**** Information shown

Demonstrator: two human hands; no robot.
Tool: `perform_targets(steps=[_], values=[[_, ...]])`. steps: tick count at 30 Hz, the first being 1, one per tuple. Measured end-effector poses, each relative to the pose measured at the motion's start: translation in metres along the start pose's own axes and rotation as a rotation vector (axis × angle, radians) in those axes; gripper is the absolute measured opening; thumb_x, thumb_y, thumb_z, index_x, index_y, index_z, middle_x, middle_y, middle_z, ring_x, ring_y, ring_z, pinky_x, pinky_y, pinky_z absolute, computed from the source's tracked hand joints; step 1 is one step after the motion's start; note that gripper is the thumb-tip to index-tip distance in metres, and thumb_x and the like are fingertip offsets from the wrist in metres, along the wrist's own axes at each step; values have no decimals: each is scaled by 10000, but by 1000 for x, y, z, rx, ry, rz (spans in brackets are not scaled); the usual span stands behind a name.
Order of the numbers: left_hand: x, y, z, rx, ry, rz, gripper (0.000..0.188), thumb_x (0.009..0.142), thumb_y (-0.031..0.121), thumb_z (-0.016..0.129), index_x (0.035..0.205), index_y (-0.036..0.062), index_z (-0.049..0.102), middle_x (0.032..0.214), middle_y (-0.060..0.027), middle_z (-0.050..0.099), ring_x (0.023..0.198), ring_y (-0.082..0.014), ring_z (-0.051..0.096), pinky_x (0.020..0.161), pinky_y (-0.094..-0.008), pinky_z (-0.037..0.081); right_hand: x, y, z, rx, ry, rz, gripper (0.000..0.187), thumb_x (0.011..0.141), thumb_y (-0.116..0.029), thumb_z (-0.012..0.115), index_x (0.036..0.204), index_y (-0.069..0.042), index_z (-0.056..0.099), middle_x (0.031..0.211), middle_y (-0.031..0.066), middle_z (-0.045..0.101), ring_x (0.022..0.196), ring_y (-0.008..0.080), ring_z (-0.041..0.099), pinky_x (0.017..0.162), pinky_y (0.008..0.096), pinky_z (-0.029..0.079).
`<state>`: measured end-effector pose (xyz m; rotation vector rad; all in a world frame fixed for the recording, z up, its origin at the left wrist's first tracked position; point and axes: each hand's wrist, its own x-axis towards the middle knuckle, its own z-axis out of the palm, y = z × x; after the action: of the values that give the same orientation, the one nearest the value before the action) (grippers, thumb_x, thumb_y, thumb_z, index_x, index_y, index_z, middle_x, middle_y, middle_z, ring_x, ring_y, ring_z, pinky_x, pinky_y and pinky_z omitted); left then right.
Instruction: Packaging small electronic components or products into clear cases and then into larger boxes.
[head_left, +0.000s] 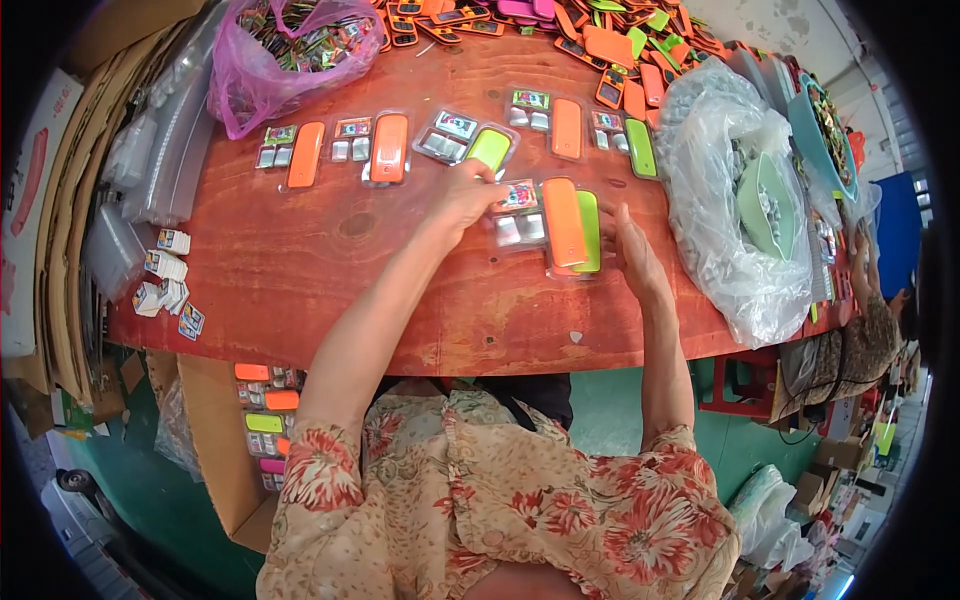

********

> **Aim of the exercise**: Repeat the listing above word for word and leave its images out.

> **Response below**:
Demonstrator: two human hands; no robot.
Tool: `perform_targets(steps=[_], values=[[_, ...]])`. steps: tick count at 30 Hz, the first being 1, one per tuple. Measured end-effector poses, each relative to the pose measured at the motion's start: translation in metres along the start pose's own axes and rotation as a rotation vector (axis × angle, radians) in those axes; gripper is the absolute measured opening; thumb_x, thumb_y, thumb_z, index_x, index_y, index_z, middle_x, middle_y, middle_z, ring_x, ring_y, ring_z, pinky_x, pinky_y, pinky_z absolute, computed from the source's tracked hand joints; step 1 is one step after the motion's start; note that gripper is the thumb-tip to index-tip distance in metres, and thumb_x and the like are fingertip offsets from the wrist in metres, along the wrist's own axes at each step; values have no decimals: each is scaled by 10000, but by 1000 for x, y, z, rx, ry, rz (spans in brackets are not scaled); the usual span stands behind a name.
Order of the numbers: left_hand: x, y, z, rx, ry, rz, gripper (0.000..0.188), thumb_x (0.009..0.142), thumb_y (-0.031..0.121), thumb_z (-0.016..0.129), index_x (0.035..0.205), index_y (-0.036..0.062), index_z (-0.049..0.102), middle_x (0.032..0.214), middle_y (-0.060..0.027), middle_z (-0.050..0.099), ring_x (0.023..0.198), ring_y (-0.082..0.014), ring_z (-0.051..0.096), pinky_x (0.020..0.161), pinky_y (-0.094..-0.008), pinky_z (-0.037..0.081); right_hand: x, y, z, rx, ry, rz, gripper (0.000..0.187), thumb_x (0.011..0.141), thumb_y (-0.116..0.029), thumb_z (-0.012..0.115), index_x (0.036..0.204), index_y (-0.069..0.042), index_z (-0.056..0.099), middle_x (0.031..0.211), middle_y (-0.031..0.066), middle_z (-0.045..0.101), ring_x (0.022..0.196), ring_y (-0.008..0.080), ring_z (-0.041..0.099), pinky_x (0.017..0.162), pinky_y (0.008..0.096), pinky_z (-0.029..0.079).
`<state>`: measured end-effector pose (xyz m; rotation vector rad; all in a world frame fixed for the recording, z up, its origin at the left wrist's first tracked position; point and axes: each hand's wrist, its own x-axis towards the middle knuckle, its own z-axis out of the palm, y = z × x; after the action: of the values that give the same orientation, the one nearest the value before the action) (grippers, thumb_x, thumb_y, thumb_z, index_x, index_y, index_z, middle_x, middle_y, middle_z, ring_x, ring_y, ring_z, pinky_x, pinky_y and pinky_z omitted); left then right.
Instruction: Packaging small electronic components or products into clear cases and then into larger boxes.
[head_left, +0.000s] 

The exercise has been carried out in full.